The court noted that in failure to warn prescription drug cases, Pennsylvania applies the learned intermediary doctrine. Therefore, proximate causation may be shown through evidence that, if properly warned, the doctor either would have declined to prescribe a particular drug or would have detailed the known risks for the patient, who would have declined the medication. Id. at *4. The District Court granted summary judgment in favor of Novartis after finding that plaintiff could not demonstrate causation. Mr. Bock’s death precluded any testimony that he would have declined to take bisphosphonates if he had received more or different information about the risk of ONJ. And his treating physicians testified that they were “well aware” of the risk of ONJ at the time they prescribed the drugs, would have discussed that risk with Bock, and would still prescribe the drug to a patient like Bock today because, in their medical judgment, the benefits of the drug significantly outweigh the risks. Id. at *5.

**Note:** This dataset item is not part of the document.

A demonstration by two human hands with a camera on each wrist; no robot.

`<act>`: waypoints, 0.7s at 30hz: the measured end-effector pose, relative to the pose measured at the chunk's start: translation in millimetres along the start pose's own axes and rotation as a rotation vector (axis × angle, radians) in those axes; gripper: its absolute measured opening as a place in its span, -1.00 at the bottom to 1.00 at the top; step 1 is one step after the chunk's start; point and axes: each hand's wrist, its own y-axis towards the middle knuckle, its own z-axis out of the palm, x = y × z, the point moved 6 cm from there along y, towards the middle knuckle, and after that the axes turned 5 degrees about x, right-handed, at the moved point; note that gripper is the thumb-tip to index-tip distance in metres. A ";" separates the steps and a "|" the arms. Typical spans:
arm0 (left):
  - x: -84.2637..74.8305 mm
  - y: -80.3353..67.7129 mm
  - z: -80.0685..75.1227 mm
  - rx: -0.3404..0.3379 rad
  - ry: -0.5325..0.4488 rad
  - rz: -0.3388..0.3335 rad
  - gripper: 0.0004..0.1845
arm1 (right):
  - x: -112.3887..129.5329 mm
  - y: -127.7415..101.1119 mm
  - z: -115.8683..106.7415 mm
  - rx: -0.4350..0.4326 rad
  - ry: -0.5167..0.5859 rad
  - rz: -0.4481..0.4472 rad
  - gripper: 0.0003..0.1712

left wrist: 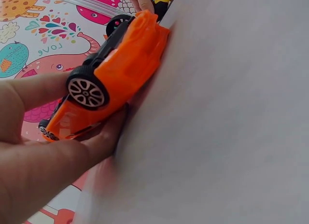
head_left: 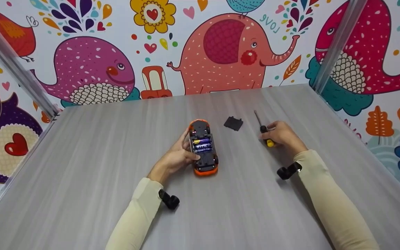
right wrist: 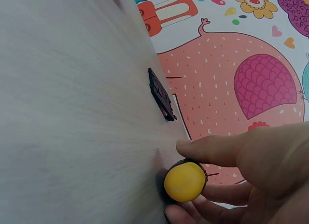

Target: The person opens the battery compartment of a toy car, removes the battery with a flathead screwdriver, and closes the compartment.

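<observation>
- The orange toy car (head_left: 203, 147) lies upside down near the middle of the grey surface (head_left: 82, 166), wheels up, so its black underside faces the person. Its battery bay is open and shows batteries (head_left: 202, 144) seated in it, one with a yellow end, the others purple.
- The left hand (head_left: 176, 156) holds the car from the car's left side. In the left wrist view its fingers (left wrist: 58, 156) curl under the orange body beside a spoked wheel (left wrist: 87, 91), and the thumb lies along the upper edge. This grip is closed round the car, probably to keep it from rolling or tipping while the bay stays exposed.
- The right hand (head_left: 282, 133) rests on the surface to the right of the car, well apart from it, over a screwdriver (head_left: 264, 130). The metal shaft points away from the person, past the hand; the black and yellow handle sits under the fingers.
- In the right wrist view the yellow handle end (right wrist: 184, 181) sits between a finger above and fingers below. This grip is narrow, loosely curled round the handle, and the tool lies flat on the surface, not raised.
- A small black cover plate (head_left: 233, 123) lies flat between the car and the screwdriver, touching neither. It looks like the lid of the open bay, set within reach.
- Behind the car rises a wall printed with a pink elephant (head_left: 227, 52).
</observation>
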 end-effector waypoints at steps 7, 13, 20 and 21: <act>-0.4 -0.7 -0.1 0.006 -0.006 0.003 0.26 | -2.5 0.7 -0.5 -0.008 -0.001 0.032 -0.33; 0.2 0.8 0.0 0.007 -0.013 0.008 0.26 | -4.5 2.1 -1.4 -0.028 -0.004 0.050 -0.37; 0.6 0.5 -0.8 0.013 -0.014 0.008 0.25 | -6.6 5.9 -8.8 -0.107 0.007 0.006 -0.43; 0.8 0.7 -0.8 0.016 -0.019 0.007 0.26 | -6.5 5.6 -10.3 -0.122 0.006 -0.004 -0.44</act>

The appellate court agreed that this evidence precluded a showing of proximate causation: not only did plaintiff fail to make the requisite showing that Mr. Bock would have received a different treatment had the warnings provided by Novartis been more detailed, but “the evidence mustered paint[ed] the opposite picture, particularly the fact that Mr. Bock, though informed by Dr. Agha of the risks of dental procedures and the concomitant need to inform his doctor of the need for any dental work, scheduled tooth extractions without consulting Dr. Agha.” Id. at *5. The court also found compelling the testimony that the considerable threat of infection rendered the dental procedures unavoidable and that if presented with the same set of facts the doctors would not have managed Mr. Bock’s treatment any differently. Id.

To overcome these proximate causation deficiencies, plaintiff’s estate argued that additional evidence, including expert testimony, was warranted to determine if the contents of the warning were adequate and whether the risks of Zometa are actually greater than is presently known. The court rejected this argument because, under Pennsylvania law, a warning cannot be considered improper due to subsequent revelations. Id. at *6. Therefore, “speculation” that evidence might exist that would have altered Mr. Bock’s doctors’ prescribing practices could not defeat summary judgment. Id.

Both the district and appellate courts in this case remained true to the fundamentals of the learned intermediary doctrine. Proximate causation, an essential element of a failure-to-warn claim, was lacking because the plaintiff could not establish a reasonable likelihood that an adequate warning would have prevented him from receiving the drug. If accepted, the argument advanced by plaintiff’s estate—that expert testimony was needed to test the adequacy of the warnings—would render the physicians’ causation testimony meaningless. It would also open the floodgates to failure-to warn-drug cases based solely on speculation that the current state of knowledge regarding a drug’s risks may change or develop further. While understandable on a personal level that a person who suffers a rare complication of a drug may question the accuracy of statistics concerning the incidence rate, altering the framework of the failure-to-warn theory of liability in the manner suggested by the plaintiff’s estate here would set a dangerous precedent and was rightfully rejected by the Third Circuit.